Plastic 96-well plates were seeded with A549 cells and incubated at 37°C. After adherence, monolayer A549 cells were infected with a 10-fold serially diluted virus solution, each group with eight parallels. The number of cytopathic pores at each dilution was observed and recorded, until there were no new lesions. Finally, the median tissue culture infective dose (TCID₅₀) of virus tissue cells was calculated according to the Reed–Muench method.

Time of Addition Assay

To examine the anti-HAdV7 effect of alginate in different stages of replication, the addition time of alginate (50 μg/ml) and HAdV7 was split into four groups: pretreatment (2 h before HAdV7 infection), co-treatment (during HAdV7 infection), posttreatment (2 h after HAdV7 infection), and full treatment (2 h before HAdV7 infection to the end of the experiment) (Figure 4A). The cell proliferation rate and antiviral activity were examined after 72 h.

Western Blot

Cells cultured in 10-cm dishes were harvested in RIPA lysis buffer added with a mixture of phosphatase and protease inhibitor (Cwbiotech, Beijing, China). The cell lysates were separated by 10% SDS-PAGE, and the proteins were transferred into a nitrocellulose membrane. After blocking with 5% skimmed milk for 2 h, the membrane was incubated with an anti-Bip antibody (cat. #3177s), anti-PERK antibody (cat. #3192), anti-p-PERK antibody (cat. #3179s), anti-eIf2α antibody (cat. #5324), anti-p-eIF2α antibody (cat. #3398S), and anti-IRE1α antibody (cat. #3294) (all from Cell Signaling Technology, Danvers, MA, USA), an anti-ATF4 antibody (sc-390063), anti-hexon antibody (lot #F2817), and an anti-ATF-6α antibody (sc-166659) (all from Santa Cruz Biotechnology, Santa Cruz, CA, USA) overnight under 4°C. Then, it was incubated with secondary antibodies for 1 h at room temperature. The signals were detected with an enhanced chemiluminescence (ECL) system (ECL, Solarbio, Beijing, China) reaction.

Statistical Analyses

Statistical analysis was performed by applying t-test on the data between two groups. Statistical significance was considered when *p < 0.05, **p < 0.01, and ***p < 0.001.

Results

Cytotoxicity of Sargassum fusiforme Extracts on A549 Cells

Prior to examining the antiviral effects against HAdV7, we performed the CCK-8 assay to determine the proper concentration(s) of S. fusiforme extracts with minimal cytotoxicity on A549. The detected concentration range was 0–25,000 µg/ml. As shown in Figure 1A, the effect of S. fusiforme powder under 400 µg/ml treatment on the cell viability was not evident, while the effect of a higher concentration was significant. The 50% cytotoxic concentration (CC₅₀) of the powder was 3,066 µg/ml (Figure 1B). Moreover, a marked effect on the cell viability was observed with fucoidan and alginate concentrations above 100 and 50 µg/ml, respectively (Figures 1C, D). Therefore, concentrations of S. fusiforme powder below 400 µg/ml, fucoidan below 100 µg/ml, and alginate below 50 µg/ml were selected for subsequent studies to prevent drug toxicity.

FIGURE 1

Figure 1 Cytotoxicity of Sargassum fusiforme extracts in A549 cells. (A) Powder. (C) Fucoidan. (D) Alginate. A549 cells were treated with S. fusiforme extracts at the indicated concentrations at 37°C. The cell viability was detected using the CCK-8 assay. (B) The 50% cytotoxic concentration (CC₅₀) of powder. **p < 0.01, ***p < 0.001, and ****p < 0.0001.

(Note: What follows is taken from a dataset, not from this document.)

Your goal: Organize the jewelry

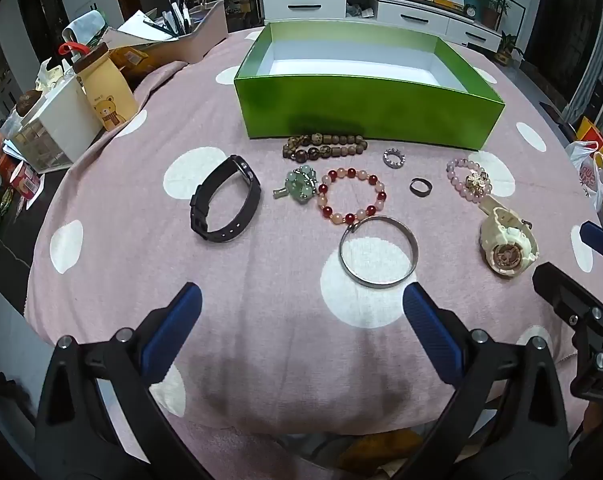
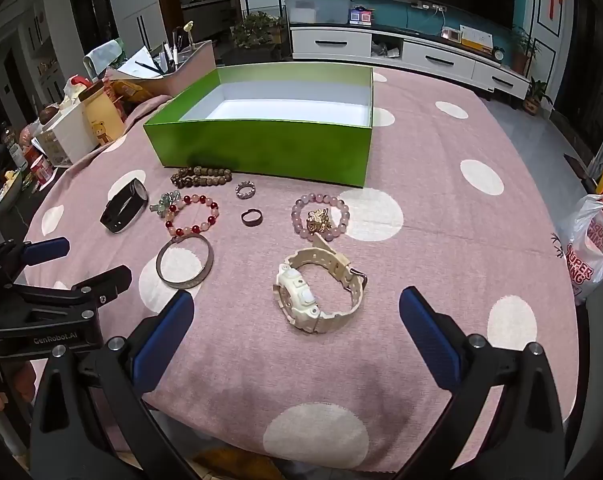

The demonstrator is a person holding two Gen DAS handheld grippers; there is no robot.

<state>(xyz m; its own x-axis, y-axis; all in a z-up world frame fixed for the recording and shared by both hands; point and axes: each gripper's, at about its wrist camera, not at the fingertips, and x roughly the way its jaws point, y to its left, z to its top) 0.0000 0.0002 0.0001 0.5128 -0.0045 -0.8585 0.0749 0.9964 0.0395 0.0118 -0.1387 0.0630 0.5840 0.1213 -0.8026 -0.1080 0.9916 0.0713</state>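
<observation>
Bare cloth (image 2: 301, 380) — around cream watch (image 2: 319, 294)

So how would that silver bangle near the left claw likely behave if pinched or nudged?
The silver bangle looks like a rigid metal hoop, so it should probably keep its shape when pinched. Its smooth, shiny band may slip between the pads. It lies flat on the cloth, so a nudge would likely slide it; set on edge, it could roll.

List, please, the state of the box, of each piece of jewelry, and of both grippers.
green box: open, empty
black watch: strap fastened, on its side
cream watch: strap fastened, on its side
silver bangle: flat on the cloth
red bead bracelet: flat
pink bead bracelet: flat
left gripper: open, empty
right gripper: open, empty
</observation>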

Sargassum fusiforme Extracts Presented Anti-HAdV7 Ability in A549 Cells

To determine the anti-HAdV7 activity of S. fusiforme extracts, A549 cells were infected with HAdV7 under the indicated concentrations of S. fusiforme extracts for 72 h. Subsequently, the cytopathic effect (CPE) of the infected cells was observed. Our results revealed that the mock group cells showed morphological integrity, while the cells in the HAdV7-infected group were shrunken, rounded, and detached and the diacaustic rate was enhanced (Figure 2). The CPE in HAdV7-infected cells was remarkably reduced after treatment with S. fusiforme extracts, especially in the alginate group.

FIGURE 2

Figure 2 Sargassum fusiforme extracts reduced the human adenovirus type 7 (HAdV7)-induced cytopathic effect (CPE) in A549 cells. Scale bars, 200 µm.

The intracellular viral DNA, amplified products, and virus progeny in the supernatants were respectively detected using agarose gel electrophoresis, relative quantitative PCR (qPCR), and TCID₅₀ assays (Figure 3). The results implied that the S. fusiforme extracts decreased viral production and the progeny virus yield, with the alginate group showing the best effect. Therefore, we focused on alginate and further explored its effect on HAdV7.

FIGURE 3

Figure 3 Antiviral activity of Sargassum fusiforme extracts on human adenovirus type 7 (HAdV7) infection in A549 cells. (A–C) Agarose gel electrophoresis of DNA amplification (hexon) in A549 cells treated with different concentrations of S. fusiforme extracts. (D–F) Relative quantitative PCR (qPCR) analysis of the virus DNA level. (G–I) Analysis of the median tissue culture infective dose (TCID₅₀) of viral titers. *p < 0.05, **p < 0.01, and ***p < 0.001.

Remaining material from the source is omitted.